::: Provided material

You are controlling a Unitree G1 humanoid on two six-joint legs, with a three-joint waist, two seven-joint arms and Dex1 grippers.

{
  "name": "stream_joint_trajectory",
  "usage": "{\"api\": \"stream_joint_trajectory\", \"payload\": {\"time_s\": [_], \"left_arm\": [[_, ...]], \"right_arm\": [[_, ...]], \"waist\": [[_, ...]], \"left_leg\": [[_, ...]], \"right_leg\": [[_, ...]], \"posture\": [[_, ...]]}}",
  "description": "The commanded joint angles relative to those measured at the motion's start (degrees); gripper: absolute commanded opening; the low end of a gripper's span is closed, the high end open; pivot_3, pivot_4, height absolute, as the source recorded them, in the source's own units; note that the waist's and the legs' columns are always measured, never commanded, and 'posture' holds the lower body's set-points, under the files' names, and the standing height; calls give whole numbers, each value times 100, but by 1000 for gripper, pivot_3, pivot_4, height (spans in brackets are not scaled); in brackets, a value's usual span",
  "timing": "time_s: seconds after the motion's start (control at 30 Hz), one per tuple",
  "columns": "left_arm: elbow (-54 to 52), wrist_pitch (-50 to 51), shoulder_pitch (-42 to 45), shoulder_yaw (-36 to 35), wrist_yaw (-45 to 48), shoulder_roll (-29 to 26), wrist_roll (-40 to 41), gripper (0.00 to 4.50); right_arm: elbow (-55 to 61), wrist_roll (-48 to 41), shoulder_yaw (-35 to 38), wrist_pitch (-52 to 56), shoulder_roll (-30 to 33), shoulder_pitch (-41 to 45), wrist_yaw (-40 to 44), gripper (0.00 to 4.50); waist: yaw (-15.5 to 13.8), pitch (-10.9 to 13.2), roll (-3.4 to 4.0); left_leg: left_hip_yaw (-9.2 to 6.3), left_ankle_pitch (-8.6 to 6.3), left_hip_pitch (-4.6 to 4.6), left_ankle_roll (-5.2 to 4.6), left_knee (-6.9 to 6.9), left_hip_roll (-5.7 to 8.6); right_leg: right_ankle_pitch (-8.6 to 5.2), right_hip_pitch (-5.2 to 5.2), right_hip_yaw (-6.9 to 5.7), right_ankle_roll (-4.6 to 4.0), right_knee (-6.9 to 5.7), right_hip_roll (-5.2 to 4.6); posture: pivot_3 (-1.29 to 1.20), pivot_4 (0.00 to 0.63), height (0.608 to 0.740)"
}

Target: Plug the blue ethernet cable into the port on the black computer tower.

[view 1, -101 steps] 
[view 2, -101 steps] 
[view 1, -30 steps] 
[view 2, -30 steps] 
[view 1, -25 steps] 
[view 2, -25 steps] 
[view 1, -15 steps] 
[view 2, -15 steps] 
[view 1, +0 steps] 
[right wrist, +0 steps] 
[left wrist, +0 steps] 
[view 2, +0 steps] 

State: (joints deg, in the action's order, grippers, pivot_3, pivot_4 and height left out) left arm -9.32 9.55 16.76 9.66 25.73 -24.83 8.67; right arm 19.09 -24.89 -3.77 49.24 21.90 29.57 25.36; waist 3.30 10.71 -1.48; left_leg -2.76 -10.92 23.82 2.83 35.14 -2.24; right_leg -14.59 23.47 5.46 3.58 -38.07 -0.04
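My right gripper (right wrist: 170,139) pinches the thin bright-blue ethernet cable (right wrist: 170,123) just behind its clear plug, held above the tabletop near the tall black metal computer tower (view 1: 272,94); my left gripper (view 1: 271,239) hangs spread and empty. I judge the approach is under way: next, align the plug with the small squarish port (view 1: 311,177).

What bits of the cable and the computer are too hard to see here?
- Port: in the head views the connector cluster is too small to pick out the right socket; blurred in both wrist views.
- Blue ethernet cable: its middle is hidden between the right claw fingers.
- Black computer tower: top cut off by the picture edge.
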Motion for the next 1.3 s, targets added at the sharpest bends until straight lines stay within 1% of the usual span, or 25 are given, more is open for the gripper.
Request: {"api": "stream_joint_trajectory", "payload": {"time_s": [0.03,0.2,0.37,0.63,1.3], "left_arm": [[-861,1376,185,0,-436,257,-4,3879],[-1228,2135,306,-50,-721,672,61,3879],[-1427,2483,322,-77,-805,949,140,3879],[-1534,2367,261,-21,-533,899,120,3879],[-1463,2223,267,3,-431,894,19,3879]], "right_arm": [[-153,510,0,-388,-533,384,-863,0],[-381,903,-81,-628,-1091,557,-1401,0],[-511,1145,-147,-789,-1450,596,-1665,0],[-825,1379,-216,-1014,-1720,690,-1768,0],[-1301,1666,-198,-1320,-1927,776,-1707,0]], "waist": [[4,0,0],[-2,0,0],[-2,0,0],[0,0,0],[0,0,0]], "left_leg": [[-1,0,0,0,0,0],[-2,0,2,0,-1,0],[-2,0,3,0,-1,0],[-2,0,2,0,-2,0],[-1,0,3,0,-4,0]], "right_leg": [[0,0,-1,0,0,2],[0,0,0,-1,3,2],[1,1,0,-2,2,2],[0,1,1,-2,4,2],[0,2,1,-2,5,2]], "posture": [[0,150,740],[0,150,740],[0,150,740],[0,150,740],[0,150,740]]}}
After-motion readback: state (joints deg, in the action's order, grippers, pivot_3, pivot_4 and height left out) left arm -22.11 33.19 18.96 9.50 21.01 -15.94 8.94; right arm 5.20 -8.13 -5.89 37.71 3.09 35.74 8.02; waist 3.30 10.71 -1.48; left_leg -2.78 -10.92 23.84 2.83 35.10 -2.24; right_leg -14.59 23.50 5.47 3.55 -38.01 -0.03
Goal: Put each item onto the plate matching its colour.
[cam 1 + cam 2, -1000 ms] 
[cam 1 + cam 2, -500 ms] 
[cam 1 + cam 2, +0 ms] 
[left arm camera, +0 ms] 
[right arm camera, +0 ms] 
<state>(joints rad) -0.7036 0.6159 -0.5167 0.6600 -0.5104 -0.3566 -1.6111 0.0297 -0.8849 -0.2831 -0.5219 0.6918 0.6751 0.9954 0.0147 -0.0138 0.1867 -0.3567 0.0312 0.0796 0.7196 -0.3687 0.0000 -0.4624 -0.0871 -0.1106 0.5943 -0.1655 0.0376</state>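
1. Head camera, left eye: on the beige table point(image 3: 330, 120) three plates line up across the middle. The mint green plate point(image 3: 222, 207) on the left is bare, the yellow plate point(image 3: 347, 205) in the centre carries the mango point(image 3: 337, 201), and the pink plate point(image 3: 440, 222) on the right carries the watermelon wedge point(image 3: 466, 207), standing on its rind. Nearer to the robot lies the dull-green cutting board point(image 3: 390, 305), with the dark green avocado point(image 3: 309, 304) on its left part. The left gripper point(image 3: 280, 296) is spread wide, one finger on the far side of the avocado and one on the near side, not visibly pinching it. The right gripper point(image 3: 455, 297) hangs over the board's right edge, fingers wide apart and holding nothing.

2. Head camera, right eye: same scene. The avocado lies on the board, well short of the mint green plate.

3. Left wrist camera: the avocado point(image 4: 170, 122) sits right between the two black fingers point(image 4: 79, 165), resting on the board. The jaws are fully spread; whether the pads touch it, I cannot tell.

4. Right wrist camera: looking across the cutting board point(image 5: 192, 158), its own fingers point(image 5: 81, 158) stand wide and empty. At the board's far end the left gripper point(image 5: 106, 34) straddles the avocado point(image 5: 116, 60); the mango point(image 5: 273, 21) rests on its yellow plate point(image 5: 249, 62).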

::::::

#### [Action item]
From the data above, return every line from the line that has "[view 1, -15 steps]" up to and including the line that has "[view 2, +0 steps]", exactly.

#### [Exercise answer]
[view 1, -15 steps] 
[view 2, -15 steps] 
[view 1, +0 steps] 
[right wrist, +0 steps] 
[left wrist, +0 steps] 
[view 2, +0 steps] 

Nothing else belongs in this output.